Ambassadors of France to Austria
- In office November 1893 – September 1897
- Preceded by: Albert Decrais
- Succeeded by: Frédéric Guéau de Reverseauxe de Rouvray, Marquis de Reverseauxé

Governor General of Algeria
- In office 28 September 1897 – 1 October 1897
- Preceded by: Jules Cambon
- Succeeded by: Louis Lépine

Personal details
- Born: 20 January 1850 Le Cateau-Cambrésis
- Died: 26 January 1915 (aged 65) Paris

= Henri-Auguste Lozé =

French politician

Henri-Auguste Lozé was a French politician who was Prefect of Police (Préfet de Police) for Paris from 1888 to 1893, a Fédération républicaine member of the National Assembly (Assemblée nationale) of the third republic (La Troisième République), from 1902 to 1906 and a member of the Senate (Sénat) from 1906 to 1915.

==Biography==
Henri-Auguste Lozé was born in Le Cateau-Cambrésis in the Nord department near the French border with Belgium. His father is described as an industrialist and mayor. He studied law at Collège Sainte-Barbe and embarked on a career as a lawyer and public administrator that took in provincial postings that included deputy prefectures at Commercy, Béthune and Brest between 1877 and 1884. He was appointed prefect of Cantal in south central France on 5 October 1884.

==Préfet de Police 1888 - 1893==

Lozé served from 1886 to 1888 as Préfet de la Somme and from 1888 until 1893 held the politically charged post of Préfet de police de Paris succeeding the future Prime Minister of France Léon Bourgeois. The relationship between the Paris police and the general populace during his period of office was one of mutual disrespect and Lozé’s tenure did very little to change this perception although in 1890 there was a notable success in the discovery and destruction of a Russian nihilist plot to assassinate Alexander III of Russia. In April 1891, under orders from the Minister of the Interior, Lozé seized and destroyed hundreds of posters considered to be a violation of public decency. Many artists and their printers were charged. Several of Alfred Choubrac's posters were prohibited and he was brought to court along with the printers.
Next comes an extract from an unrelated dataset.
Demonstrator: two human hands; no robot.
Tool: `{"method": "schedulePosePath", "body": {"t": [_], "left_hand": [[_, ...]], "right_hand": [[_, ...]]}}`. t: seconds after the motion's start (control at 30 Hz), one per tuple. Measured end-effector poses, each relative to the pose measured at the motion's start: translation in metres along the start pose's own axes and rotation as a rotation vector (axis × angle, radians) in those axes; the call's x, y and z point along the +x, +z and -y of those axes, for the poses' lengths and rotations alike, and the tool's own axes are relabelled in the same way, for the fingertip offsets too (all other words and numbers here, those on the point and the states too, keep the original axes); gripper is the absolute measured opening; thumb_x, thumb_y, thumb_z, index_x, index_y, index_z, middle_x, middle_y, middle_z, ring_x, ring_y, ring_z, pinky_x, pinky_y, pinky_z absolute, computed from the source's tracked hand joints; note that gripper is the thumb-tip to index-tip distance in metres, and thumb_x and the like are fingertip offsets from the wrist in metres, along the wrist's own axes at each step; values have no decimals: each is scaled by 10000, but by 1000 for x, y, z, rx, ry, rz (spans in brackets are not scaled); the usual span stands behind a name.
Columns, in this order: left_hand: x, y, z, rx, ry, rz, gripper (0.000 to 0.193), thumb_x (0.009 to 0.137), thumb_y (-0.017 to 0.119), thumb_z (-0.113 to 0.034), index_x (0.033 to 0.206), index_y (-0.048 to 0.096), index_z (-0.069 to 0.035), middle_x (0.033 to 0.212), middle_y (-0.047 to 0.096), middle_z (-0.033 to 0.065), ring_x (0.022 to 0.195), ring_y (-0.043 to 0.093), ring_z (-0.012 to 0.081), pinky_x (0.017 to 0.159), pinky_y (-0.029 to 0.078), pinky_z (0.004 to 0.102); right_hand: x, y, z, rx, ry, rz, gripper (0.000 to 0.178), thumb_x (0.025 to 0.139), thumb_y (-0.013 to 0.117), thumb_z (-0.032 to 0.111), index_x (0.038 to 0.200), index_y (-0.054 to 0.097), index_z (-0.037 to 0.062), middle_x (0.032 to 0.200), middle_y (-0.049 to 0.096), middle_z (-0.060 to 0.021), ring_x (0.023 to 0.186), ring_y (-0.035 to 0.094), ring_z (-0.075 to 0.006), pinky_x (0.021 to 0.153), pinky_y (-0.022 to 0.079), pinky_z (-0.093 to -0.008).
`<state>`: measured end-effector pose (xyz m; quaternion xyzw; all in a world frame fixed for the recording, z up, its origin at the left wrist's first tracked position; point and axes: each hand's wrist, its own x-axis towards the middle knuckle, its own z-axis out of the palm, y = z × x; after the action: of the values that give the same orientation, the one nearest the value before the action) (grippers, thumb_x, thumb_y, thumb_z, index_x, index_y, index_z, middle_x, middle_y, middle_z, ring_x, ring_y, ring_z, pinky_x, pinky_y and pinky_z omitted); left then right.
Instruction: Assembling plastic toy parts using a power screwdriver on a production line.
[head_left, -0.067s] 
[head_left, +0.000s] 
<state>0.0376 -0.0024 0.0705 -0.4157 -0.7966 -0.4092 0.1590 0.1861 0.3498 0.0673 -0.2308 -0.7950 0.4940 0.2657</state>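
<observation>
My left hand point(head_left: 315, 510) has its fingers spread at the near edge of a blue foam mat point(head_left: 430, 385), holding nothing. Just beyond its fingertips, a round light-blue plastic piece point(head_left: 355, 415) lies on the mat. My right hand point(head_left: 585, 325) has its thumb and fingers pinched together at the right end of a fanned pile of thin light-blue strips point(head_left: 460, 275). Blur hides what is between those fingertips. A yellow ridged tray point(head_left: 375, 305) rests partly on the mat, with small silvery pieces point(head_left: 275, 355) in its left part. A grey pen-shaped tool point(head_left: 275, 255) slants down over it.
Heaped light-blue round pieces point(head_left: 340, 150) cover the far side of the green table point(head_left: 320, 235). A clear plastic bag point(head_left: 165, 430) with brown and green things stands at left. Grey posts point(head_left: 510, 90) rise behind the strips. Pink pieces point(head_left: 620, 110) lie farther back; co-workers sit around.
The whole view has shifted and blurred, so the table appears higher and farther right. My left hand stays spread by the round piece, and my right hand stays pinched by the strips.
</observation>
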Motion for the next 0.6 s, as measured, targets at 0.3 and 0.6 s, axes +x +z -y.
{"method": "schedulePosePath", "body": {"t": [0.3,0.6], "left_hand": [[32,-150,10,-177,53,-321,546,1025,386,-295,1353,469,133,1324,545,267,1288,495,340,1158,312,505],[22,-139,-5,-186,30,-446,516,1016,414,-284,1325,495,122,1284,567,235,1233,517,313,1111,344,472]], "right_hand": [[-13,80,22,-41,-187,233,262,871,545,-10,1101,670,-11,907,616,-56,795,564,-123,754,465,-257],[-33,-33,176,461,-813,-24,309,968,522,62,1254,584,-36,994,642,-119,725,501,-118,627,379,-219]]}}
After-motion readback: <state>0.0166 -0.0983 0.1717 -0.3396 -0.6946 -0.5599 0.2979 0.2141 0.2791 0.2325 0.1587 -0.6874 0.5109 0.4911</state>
When in 1893 major riots broke out in Paris after a confrontation between a student called Nuger and a policeman that resulted in Nuger suffering a fatal wound, there was widespread public concern that the governance of Paris and ultimately the French Republic was being endangered by the increasing public disorder in the Capital. Lozé was heavily criticised for perceived inaction during the disturbances and on 11 July he was replaced as Prefect of Police by the authoritarian Louis Lépine who is credited with restoring order and subsequently implementing the reforms required for policing a Modern French state.

==Political career==
Lozé was next appointed France’s ambassador to Vienna a position he held for four years until 1897. In September of that year he served as the temporary Governor-General of Algeria but though he was named in the post he declined to take the job on a permanent basis preferring a low key post in the Ministry of the Interior. He was replaced in Algeria once again by Louis Lépine.

By 1902 Lozé was representing the Commune of Cambrai in the National Assembly. His political actions during this period were compatible with a man of libertarian and liberal inclinations. He is recorded as opposing the lien securities that favoured distillers and speaking in favour of increased decentralisation of powers to the communes. On 3 July he voted against the bill separating the church from the state.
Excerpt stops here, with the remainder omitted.